The phase transition boundary between stishovite and CaCl2-type structure in pure SiO2 was investigated at 45–75GPa and 300–2490K based on the in situ X-ray diffraction measurements in a laser-heated diamond-anvil cell (LHDAC). Results show that the boundary has a positive dP/dT slope of 11.1MPa/K and the transition occurs about 70GPa at 2200K along the typical mantle geotherm. This corresponds to a depth of 1700km, somewhat shallower than the previous estimate. Seismic heterogeneities have been found in a wide depth range from 800 to 1850km in the upper to middle layers of the lower mantle. The post-stishovite phase transition is known to be ferroelastic-type, which causes a considerable reduction in shear modulus, leading to a large slow shear velocity anomaly.
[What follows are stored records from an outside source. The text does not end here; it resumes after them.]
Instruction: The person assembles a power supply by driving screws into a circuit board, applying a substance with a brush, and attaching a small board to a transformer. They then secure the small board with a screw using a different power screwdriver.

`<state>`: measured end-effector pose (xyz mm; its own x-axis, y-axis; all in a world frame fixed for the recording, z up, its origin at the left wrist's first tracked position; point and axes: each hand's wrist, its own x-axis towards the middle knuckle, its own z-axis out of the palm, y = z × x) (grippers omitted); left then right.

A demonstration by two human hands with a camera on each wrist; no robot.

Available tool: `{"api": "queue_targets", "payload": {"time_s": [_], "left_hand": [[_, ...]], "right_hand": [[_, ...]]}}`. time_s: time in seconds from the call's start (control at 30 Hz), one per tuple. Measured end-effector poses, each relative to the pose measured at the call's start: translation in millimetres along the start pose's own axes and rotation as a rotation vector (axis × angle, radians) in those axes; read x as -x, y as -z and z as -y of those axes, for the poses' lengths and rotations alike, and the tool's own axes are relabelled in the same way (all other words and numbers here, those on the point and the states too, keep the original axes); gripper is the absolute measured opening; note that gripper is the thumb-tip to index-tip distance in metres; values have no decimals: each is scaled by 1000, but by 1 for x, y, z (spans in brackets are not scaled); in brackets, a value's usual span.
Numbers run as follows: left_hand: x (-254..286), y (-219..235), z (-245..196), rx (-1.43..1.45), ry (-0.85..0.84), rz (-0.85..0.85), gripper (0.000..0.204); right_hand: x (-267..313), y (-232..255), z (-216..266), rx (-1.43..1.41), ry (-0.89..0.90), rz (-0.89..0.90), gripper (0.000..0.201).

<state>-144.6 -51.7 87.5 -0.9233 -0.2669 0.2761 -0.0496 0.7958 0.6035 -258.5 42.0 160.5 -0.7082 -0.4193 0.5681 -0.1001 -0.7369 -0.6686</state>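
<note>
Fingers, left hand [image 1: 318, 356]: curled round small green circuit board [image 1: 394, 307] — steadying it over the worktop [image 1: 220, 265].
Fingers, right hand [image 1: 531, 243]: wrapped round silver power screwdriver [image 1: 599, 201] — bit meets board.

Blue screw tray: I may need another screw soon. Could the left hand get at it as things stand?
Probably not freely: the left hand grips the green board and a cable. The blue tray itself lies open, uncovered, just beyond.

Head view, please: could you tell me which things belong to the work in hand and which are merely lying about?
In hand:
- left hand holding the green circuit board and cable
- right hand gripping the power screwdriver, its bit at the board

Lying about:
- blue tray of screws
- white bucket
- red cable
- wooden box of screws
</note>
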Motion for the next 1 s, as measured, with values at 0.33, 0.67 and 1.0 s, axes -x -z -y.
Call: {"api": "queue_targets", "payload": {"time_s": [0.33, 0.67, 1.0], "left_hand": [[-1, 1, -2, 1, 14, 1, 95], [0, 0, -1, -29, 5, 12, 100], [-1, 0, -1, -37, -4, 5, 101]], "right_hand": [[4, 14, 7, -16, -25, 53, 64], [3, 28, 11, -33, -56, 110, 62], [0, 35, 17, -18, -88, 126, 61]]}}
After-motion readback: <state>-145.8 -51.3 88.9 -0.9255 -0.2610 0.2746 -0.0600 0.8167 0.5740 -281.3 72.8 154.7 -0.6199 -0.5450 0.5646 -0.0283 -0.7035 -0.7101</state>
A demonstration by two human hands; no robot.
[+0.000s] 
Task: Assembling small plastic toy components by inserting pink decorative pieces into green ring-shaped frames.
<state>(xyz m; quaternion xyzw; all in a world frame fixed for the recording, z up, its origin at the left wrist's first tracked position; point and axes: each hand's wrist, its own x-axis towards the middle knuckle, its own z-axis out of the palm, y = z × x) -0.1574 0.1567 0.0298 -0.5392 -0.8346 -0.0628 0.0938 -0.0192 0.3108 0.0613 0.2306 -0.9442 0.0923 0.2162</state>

The almost pure SiO2 phase included in subducted crustal materials may be therefore responsible for the relatively deep mid-lower mantle seismic heterogeneities. The shallow lower mantle anomalies are possibly caused by the similar phase transition in SiO2 phase containing Al2O3 and H2O or by the phase transition in Al-bearing CaSiO3 perovskite from cubic to tetragonal structure.